Por
  • Julio José Ordovás

Recuerdos en rojo

Campo de amapolas en flor masiva en un campo de cereal de Plasencia del Monte.
'Recuerdos en rojo'.
EDUARDO VIñUALES

Rojos eran los suelos de algunas casas viejas, suelos teñidos y abrillantados con sangre de cerdo, siguiendo una antiquísima y catoliquísima tradición. Roja se nos ponía la cara de la vergüenza a veces, pero solo a veces. Rojas las manchas de vino en la camisa de mi abuelo José, que bebía siempre en porrón. Rojo el corazón del fuego, avivado por el fuelle con el que yo no me cansaba de jugar en la chimenea de la casa de mi abuelo José y de mi abuela Josefina.

Rojas las amapolas que se deshacían al tacto como las alas de las mariposas, rojos los crisantemos para los muertos, rojas las rosas rojas que se pudrían al sol, rojo el Renault 5 del cartero, rojo el chorizo de Pamplona de la merienda, rojo el hocico del gato Silvestre y el tupé del Pájaro Loco, roja la llaga que Bocanegra tenía en la mejilla izquierda a causa, según nos decía, entre grandes carcajadas, del beso de una bruja.

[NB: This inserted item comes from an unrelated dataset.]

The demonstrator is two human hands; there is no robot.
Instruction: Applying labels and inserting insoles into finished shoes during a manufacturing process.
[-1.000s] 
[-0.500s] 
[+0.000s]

Roja se nos quedaba la lengua después de comernos un polo de fresa o un regaliz rojo. Rojas las anginas y rojo el rastro que dejábamos en el suelo cuando recibíamos un buen puñetazo en la nariz. Rojo como un tomate nos decían que nos iban a poner el culo si volvíamos a desobedecer. Rojo era mi abuelo José y todos los que, como él, perdieron la guerra y durante años tuvieron prohibida la entrada en el casino. Rojas eran las corbatas de las golondrinas. Rojo era el indio que el Indio tenía dibujado en su furgoneta. Rojo como una guindilla era el sexo de los perros que se abalanzaban sobre las chicas mayores que estaban con la regla. También la luna, ciertas noches, era roja.